If you go
What: “Inspecting Carol”
Where: The Youngstown Playhouse
When: 7:30 p.m. Friday, Saturday, Dec. 17 and 18; and 2:30 p.m. Dec. 12 and 19.
Tickets: Call 330-788-8739
Glenwood Ave., Youngstown
Despite a 25-year-plus career in local community theater as actor, director and writer, Brian Lee had never directed a show at the Youngstown Playhouse before. Until now. “Inspecting Carol,” Daniel L. Sullivan’s Christmas-themed comedy, marks Lee’s Playhouse directing debut. In a recent interview, Lee discussed what the experience was like and why laughter is the best holiday present of all.
Q. “Inspecting Carol” has been described as a cross between Gogol’s “The Inspector General” and Dickens’ “A Christmas Carol.” Could you give a brief synopsis of the plot for readers who might not be familiar with the play?
A. I also think it has a bit of (Michael Frayn’s) “Noises Off” in it as well. Basically, the show is about a struggling fictional Midwestern theater company that’s been turned down for a grant from the National Endowment for the Arts. To see if they qualify, the NEA is sending an inspector to see whether they’re putting out a quality product — in this case, it’s their annual cash cow, “A Christmas Carol.” The grant could give them the $30,000 they need to continue operating. Unfortunately, they’re the craziest, most dysfunctional group of actors ever put on a stage, and everything that could go wrong does. It’s one of the funniest scripts I’ve read in a long time. And if it makes me laugh out loud while reading it, it’ll be even funnier on stage.
Q. Do you feel any added pressure following in the heels of two brand-name Playhouse box-office bonanzas like “Chicago” and “Macbeth” with a play that’s not particularly well-known in this area?
A. Not at all. I feel that I’m in good company with those wonderful productions. I believe we’re all part of the Playhouse’s comeback, and I’m happy to contribute in any way. This is really an exciting time for the arts in the Youngstown area.
Q. Who’s appearing in “Carol”?
A. I was blessed with a who’s-who of the best comedic actors around. First the ladies: Molly Galano, Connie Cassidy, Dawn Rogers and Terri Wilkes. And the gentlemen: Jason Green, Dave Wolford, Rick Haldi, Johnny R. Herbert, Tom O’Donnell and Terry Shears. Plus, two wonderful young men, Jacob Nash and Kai Rogers. I can’t go wrong.
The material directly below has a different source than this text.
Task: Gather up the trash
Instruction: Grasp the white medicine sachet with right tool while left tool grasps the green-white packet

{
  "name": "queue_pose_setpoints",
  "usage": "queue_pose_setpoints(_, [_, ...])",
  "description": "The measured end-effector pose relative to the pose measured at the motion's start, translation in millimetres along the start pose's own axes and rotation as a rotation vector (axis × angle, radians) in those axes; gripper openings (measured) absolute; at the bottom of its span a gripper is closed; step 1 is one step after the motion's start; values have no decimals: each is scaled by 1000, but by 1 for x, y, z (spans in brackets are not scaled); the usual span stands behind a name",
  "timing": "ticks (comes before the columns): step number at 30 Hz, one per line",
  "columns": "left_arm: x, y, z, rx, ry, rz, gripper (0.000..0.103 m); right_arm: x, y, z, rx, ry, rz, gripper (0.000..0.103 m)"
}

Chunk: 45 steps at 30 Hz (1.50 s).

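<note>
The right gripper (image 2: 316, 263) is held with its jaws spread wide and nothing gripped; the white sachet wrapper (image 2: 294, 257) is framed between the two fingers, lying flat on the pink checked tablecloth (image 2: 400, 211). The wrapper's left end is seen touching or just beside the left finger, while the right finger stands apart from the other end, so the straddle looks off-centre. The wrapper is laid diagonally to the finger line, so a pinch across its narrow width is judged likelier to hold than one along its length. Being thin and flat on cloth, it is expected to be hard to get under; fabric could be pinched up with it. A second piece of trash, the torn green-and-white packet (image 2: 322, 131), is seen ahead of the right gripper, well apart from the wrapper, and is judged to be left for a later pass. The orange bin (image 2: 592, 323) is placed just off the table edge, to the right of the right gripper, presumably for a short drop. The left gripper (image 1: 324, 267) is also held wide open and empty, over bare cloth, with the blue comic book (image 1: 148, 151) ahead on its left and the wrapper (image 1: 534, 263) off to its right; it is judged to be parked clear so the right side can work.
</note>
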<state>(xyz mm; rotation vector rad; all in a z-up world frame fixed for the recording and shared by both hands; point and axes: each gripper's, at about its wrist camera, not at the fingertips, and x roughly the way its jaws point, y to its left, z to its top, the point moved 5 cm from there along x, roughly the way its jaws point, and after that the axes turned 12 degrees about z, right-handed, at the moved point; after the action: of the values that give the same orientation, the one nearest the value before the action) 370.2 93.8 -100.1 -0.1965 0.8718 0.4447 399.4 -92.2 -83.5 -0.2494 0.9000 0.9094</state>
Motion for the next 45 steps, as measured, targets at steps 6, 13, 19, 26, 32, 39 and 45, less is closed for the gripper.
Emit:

Q. What’s the most challenging thing about directing a show in a space as large as the Playhouse’s main stage?
A. Comedy can be a special challenge because of it’s intimacy. Sometimes a larger space loses some of that. But, so far, the chemistry of my wonderful actors is reading so well that I don’t see any problem. What helps is that we’re all old friends, and I’ve done shows with everyone before. That camaraderie leaks onto the stage, and I’m hoping the audience will have as much fun as we’re having.
Q. As someone who’s both acted and directed in your 25-year community-theater career, which role do you feel most comfortable in?
A. Recently I enjoyed playing Fortunato in the Victorian Players’ Halloween Poe show. It was a very physically demanding role, right up to breaking my arm during the closing performance (laughs). But “comfortable”? I would have to say Dr. Watson in “Sherlock Holmes’ Final Adventure” at the Vic. Now that covered the whole gamut of stage acting. Directing provides a different type of satisfaction, though. Watching the entire show come together is great. So in answer to your question, I think that I enjoy both (disciplines) equally.
Q. What’s next on your plate — as director or actor?
A. Well, right now I’m going to let my arm heal and turn to writing for a bit. I have an idea for a new script that I started last year, and now seems like a good time to dust it off and get to work. It’s a psychological thriller about an all-night interrogation in a police precinct between a serial killer and a cop who’s made it his obsession to catch him: a two-character one-act that turns into an intense mental chess game. I haven’t written a drama for years, so it should be fun. Until then, I’m ready to give the best Christmas gift there is: laughter.